Extracted data entries:

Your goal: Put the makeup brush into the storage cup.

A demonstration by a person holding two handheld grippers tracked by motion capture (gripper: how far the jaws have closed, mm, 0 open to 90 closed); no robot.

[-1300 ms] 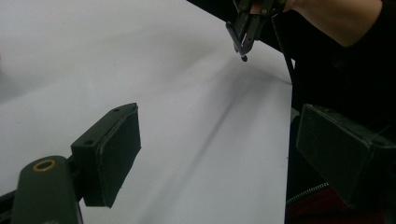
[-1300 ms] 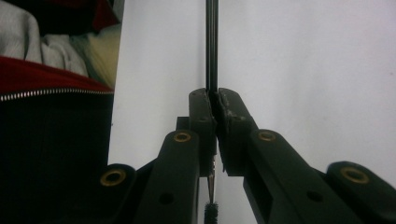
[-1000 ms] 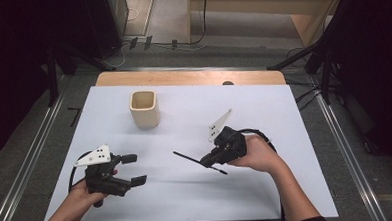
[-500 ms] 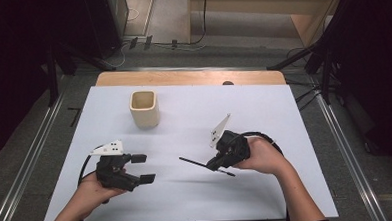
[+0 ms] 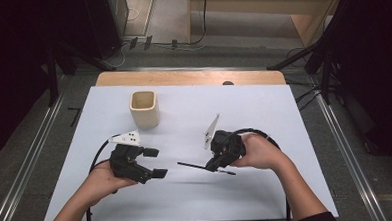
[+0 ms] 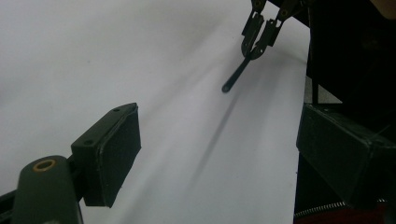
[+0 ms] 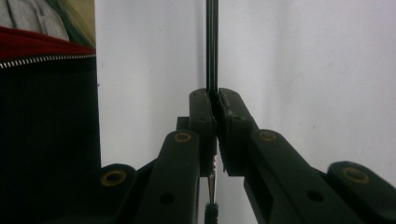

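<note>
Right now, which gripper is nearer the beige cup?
Left. The left gripper sits just in front of the beige cup; the right gripper, clamping a thin black stick, is farther off to its right.

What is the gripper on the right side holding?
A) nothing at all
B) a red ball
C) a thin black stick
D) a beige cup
C, because the right gripper has its jaws pinched shut on a thin black stick that pokes out toward the left gripper, while the beige cup stands apart, farther back on the table.
</note>
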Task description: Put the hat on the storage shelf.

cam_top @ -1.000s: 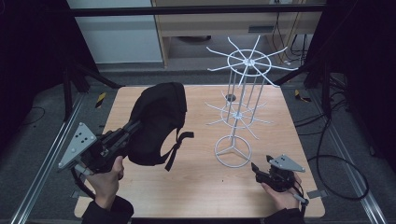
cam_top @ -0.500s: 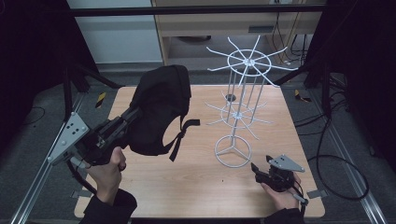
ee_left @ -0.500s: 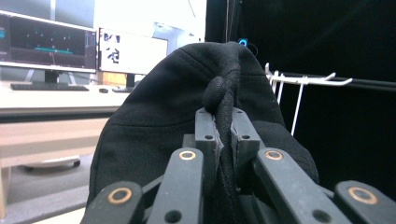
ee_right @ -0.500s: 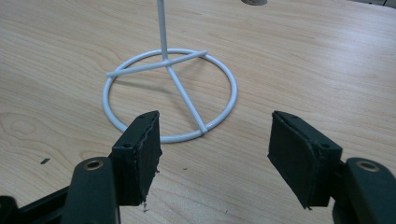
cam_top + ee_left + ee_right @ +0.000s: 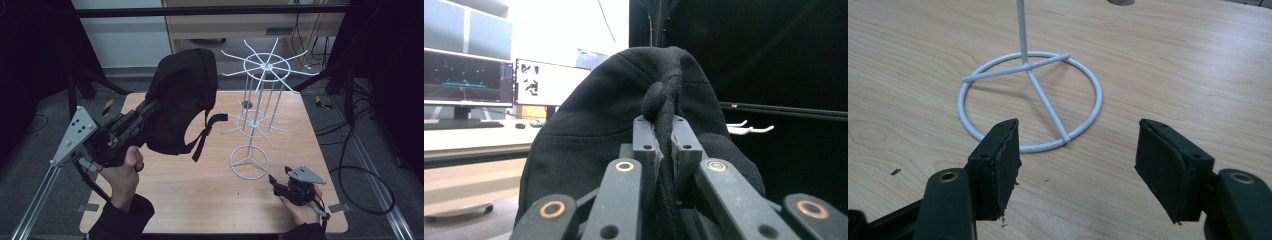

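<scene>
A black backpack (image 5: 182, 100) hangs in the air over the far left of the wooden table (image 5: 200, 195), with a strap dangling from its front. My left gripper (image 5: 152, 107) holds it up from the near left side. In the left gripper view the jaws (image 5: 667, 135) are shut on the backpack's black top loop (image 5: 663, 97). A white wire hook rack (image 5: 260, 117) stands right of the backpack. Its ring base (image 5: 1030, 100) lies just ahead of my right gripper (image 5: 1078, 150). That gripper (image 5: 276, 181) rests open near the table's front right with nothing between its pads.
Metal frame rails (image 5: 35, 200) run along the table's left side. Cables (image 5: 360, 170) lie on the floor at the right. A small yellow and black item (image 5: 107, 106) sits past the table's far left corner. Monitors (image 5: 469, 70) stand behind the backpack.
My left gripper has risen and swung toward the rack, lifting the backpack clear of the table. The right gripper has stayed where it was.
</scene>
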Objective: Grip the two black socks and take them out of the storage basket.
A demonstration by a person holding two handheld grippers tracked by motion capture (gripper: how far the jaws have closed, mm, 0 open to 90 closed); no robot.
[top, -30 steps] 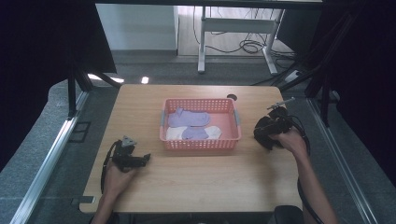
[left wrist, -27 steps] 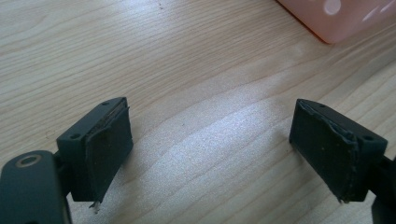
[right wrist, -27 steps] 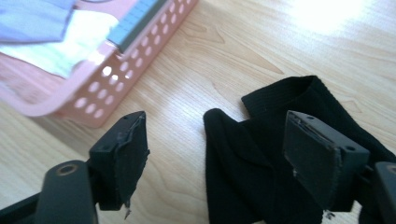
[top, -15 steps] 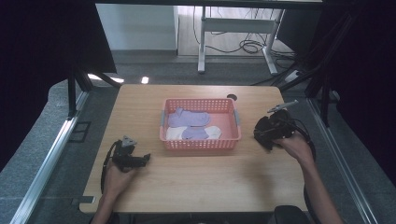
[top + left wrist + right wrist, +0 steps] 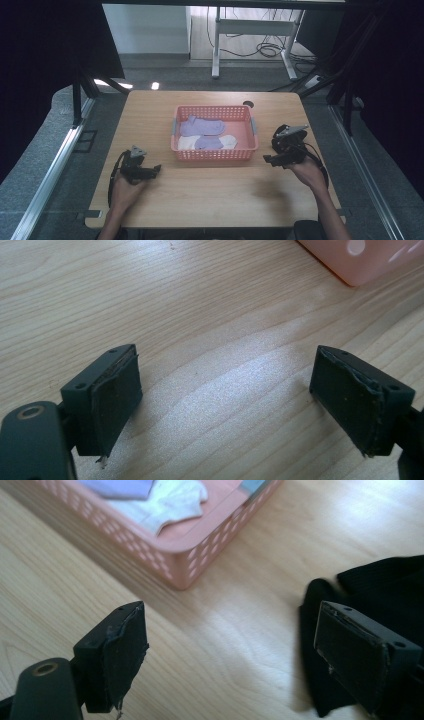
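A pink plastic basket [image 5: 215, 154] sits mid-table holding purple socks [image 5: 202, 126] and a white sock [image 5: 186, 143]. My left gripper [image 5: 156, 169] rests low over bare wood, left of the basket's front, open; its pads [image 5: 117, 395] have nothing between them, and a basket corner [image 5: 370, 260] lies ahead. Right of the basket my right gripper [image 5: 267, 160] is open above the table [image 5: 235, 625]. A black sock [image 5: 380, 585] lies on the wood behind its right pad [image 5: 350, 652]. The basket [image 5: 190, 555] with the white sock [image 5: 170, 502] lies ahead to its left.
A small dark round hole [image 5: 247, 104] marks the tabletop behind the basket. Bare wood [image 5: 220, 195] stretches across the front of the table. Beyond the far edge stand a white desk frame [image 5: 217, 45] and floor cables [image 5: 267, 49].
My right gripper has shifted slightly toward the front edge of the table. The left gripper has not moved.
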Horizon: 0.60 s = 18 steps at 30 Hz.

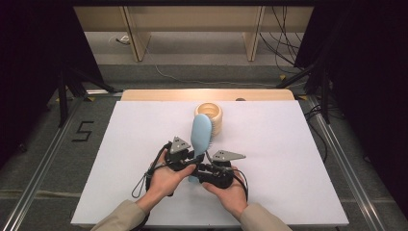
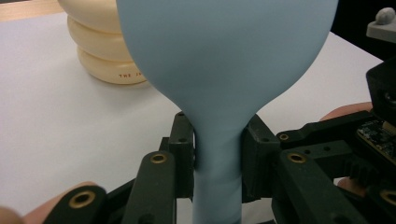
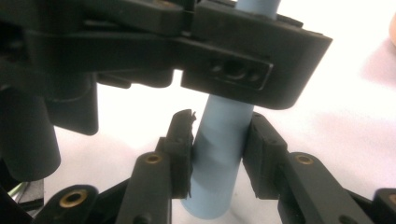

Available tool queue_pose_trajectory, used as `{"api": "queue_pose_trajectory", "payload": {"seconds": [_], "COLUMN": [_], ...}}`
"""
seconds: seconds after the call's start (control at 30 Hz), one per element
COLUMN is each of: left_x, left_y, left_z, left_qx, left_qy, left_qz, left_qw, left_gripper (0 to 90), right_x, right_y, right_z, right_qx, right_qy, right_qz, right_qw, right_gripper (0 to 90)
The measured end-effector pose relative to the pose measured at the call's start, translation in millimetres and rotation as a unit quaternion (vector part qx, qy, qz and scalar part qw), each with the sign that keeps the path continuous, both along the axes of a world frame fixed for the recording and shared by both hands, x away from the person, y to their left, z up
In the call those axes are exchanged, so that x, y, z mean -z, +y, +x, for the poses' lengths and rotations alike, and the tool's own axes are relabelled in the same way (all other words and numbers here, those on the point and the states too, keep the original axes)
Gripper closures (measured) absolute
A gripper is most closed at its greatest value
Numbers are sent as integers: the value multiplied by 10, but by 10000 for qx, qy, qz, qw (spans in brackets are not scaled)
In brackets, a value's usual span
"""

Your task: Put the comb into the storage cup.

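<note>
Pale blue hairbrush [image 1: 201,130] with dark bristles; cream ribbed holder [image 1: 214,115] bearing small dark lettering; black left gripper [image 1: 190,160] and right gripper [image 1: 199,169], brass-coloured rivets, grey plates; white table [image 1: 288,159]; beige sleeves [image 1: 120,216].

Floor [image 1: 57,139] left of the table: dark numeral "5" [image 1: 84,131] marked on it, well to the left of the left gripper [image 1: 185,159] and a bit farther off. Cream ribbed holder [image 2: 100,51]: small dark print along its lowest ring, reads "THE J…" [image 2: 130,75], rest cut off behind the blue hairbrush [image 2: 224,70]; it sits beyond the left gripper's jaws, up and to the left of them in the left gripper view. No other readable text.
</note>
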State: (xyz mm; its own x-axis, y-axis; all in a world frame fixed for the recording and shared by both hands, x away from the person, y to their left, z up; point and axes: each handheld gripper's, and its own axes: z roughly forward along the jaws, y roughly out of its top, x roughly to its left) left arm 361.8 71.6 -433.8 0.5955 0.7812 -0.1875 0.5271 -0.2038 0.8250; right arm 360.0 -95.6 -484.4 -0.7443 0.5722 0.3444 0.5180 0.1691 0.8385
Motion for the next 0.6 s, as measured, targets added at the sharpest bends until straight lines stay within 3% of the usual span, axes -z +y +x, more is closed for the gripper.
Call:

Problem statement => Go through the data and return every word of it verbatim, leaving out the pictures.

Result below =>
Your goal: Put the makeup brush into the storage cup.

A demonstration by a person holding two handheld grippers tracked by motion capture (gripper: how far the jaws have closed, mm, 0 open to 90 closed); no robot.

[-1300 ms] 
[-1300 ms] 
[-1000 ms] 
[-500 ms] 
[+0 ms] 
[+0 ms] 
[+0 ms] 

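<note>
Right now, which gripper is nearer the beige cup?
Left. The left gripper sits just in front of the beige cup; the right gripper, clamping a thin black stick, is farther off to its right.

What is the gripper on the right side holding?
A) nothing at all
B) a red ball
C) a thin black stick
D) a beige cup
C, because the right gripper has its jaws pinched shut on a thin black stick that pokes out toward the left gripper, while the beige cup stands apart, farther back on the table.
</note>
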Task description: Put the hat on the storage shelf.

cam_top @ -1.000s: 
cam_top @ -0.500s: 
ee_left @ -0.500s: 
ee_right @ -0.500s: 
cam_top + ee_left + ee_right @ +0.000s: 

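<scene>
A black backpack (image 5: 182, 100) hangs in the air over the far left of the wooden table (image 5: 200, 195), with a strap dangling from its front. My left gripper (image 5: 152, 107) holds it up from the near left side. In the left gripper view the jaws (image 5: 667, 135) are shut on the backpack's black top loop (image 5: 663, 97). A white wire hook rack (image 5: 260, 117) stands right of the backpack. Its ring base (image 5: 1030, 100) lies just ahead of my right gripper (image 5: 1078, 150). That gripper (image 5: 276, 181) rests open near the table's front right with nothing between its pads.
Metal frame rails (image 5: 35, 200) run along the table's left side. Cables (image 5: 360, 170) lie on the floor at the right. A small yellow and black item (image 5: 107, 106) sits past the table's far left corner. Monitors (image 5: 469, 70) stand behind the backpack.
My left gripper has risen and swung toward the rack, lifting the backpack clear of the table. The right gripper has stayed where it was.
</scene>
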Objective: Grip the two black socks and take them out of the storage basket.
A demonstration by a person holding two handheld grippers tracked by motion capture (gripper: how far the jaws have closed, mm, 0 open to 90 closed); no robot.
[top, -30 steps] 
[left wrist, -27 steps] 
[right wrist, -27 steps] 
[top, -15 steps] 
[top + left wrist + right wrist, +0 steps] 
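A pink plastic basket [image 5: 215, 154] sits mid-table holding purple socks [image 5: 202, 126] and a white sock [image 5: 186, 143]. My left gripper [image 5: 156, 169] rests low over bare wood, left of the basket's front, open; its pads [image 5: 117, 395] have nothing between them, and a basket corner [image 5: 370, 260] lies ahead. Right of the basket my right gripper [image 5: 267, 160] is open above the table [image 5: 235, 625]. A black sock [image 5: 380, 585] lies on the wood behind its right pad [image 5: 350, 652]. The basket [image 5: 190, 555] with the white sock [image 5: 170, 502] lies ahead to its left.
A small dark round hole [image 5: 247, 104] marks the tabletop behind the basket. Bare wood [image 5: 220, 195] stretches across the front of the table. Beyond the far edge stand a white desk frame [image 5: 217, 45] and floor cables [image 5: 267, 49].
My right gripper has shifted slightly toward the front edge of the table. The left gripper has not moved.
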Horizon: 0.60 s = 18 steps at 30 Hz.


Available tool queue_pose_trajectory, used as `{"api": "queue_pose_trajectory", "payload": {"seconds": [_], "COLUMN": [_], ...}}`
"""
seconds: seconds after the call's start (control at 30 Hz), one per element
COLUMN is each of: left_x, left_y, left_z, left_qx, left_qy, left_qz, left_qw, left_gripper (0 to 90), right_x, right_y, right_z, right_qx, right_qy, right_qz, right_qw, right_gripper (0 to 90)
The measured end-effector pose relative to the pose measured at the call's start, translation in millimetres and rotation as a unit quaternion (vector part qx, qy, qz and scalar part qw), each with the sign that keeps the path continuous, both along the axes of a world frame fixed for the recording and shared by both hands, x away from the person, y to their left, z up
In the call those axes are exchanged, so that x, y, z mean -z, +y, +x, for the poses' lengths and rotations alike, and the tool's own axes are relabelled in the same way (all other words and numbers here, those on the point and the states too, keep the original axes)
Gripper closures (measured) absolute
A gripper is most closed at its greatest value
Numbers are sent as integers: the value multiplied by 10, but by 10000 for qx, qy, qz, qw (spans in brackets are not scaled)
In brackets, a value's usual span
"""

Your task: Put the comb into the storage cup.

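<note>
Pale blue hairbrush [image 1: 201,130] with dark bristles; cream ribbed holder [image 1: 214,115] bearing small dark lettering; black left gripper [image 1: 190,160] and right gripper [image 1: 199,169], brass-coloured rivets, grey plates; white table [image 1: 288,159]; beige sleeves [image 1: 120,216].

Floor [image 1: 57,139] left of the table: dark numeral "5" [image 1: 84,131] marked on it, well to the left of the left gripper [image 1: 185,159] and a bit farther off. Cream ribbed holder [image 2: 100,51]: small dark print along its lowest ring, reads "THE J…" [image 2: 130,75], rest cut off behind the blue hairbrush [image 2: 224,70]; it sits beyond the left gripper's jaws, up and to the left of them in the left gripper view. No other readable text.
</note>
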State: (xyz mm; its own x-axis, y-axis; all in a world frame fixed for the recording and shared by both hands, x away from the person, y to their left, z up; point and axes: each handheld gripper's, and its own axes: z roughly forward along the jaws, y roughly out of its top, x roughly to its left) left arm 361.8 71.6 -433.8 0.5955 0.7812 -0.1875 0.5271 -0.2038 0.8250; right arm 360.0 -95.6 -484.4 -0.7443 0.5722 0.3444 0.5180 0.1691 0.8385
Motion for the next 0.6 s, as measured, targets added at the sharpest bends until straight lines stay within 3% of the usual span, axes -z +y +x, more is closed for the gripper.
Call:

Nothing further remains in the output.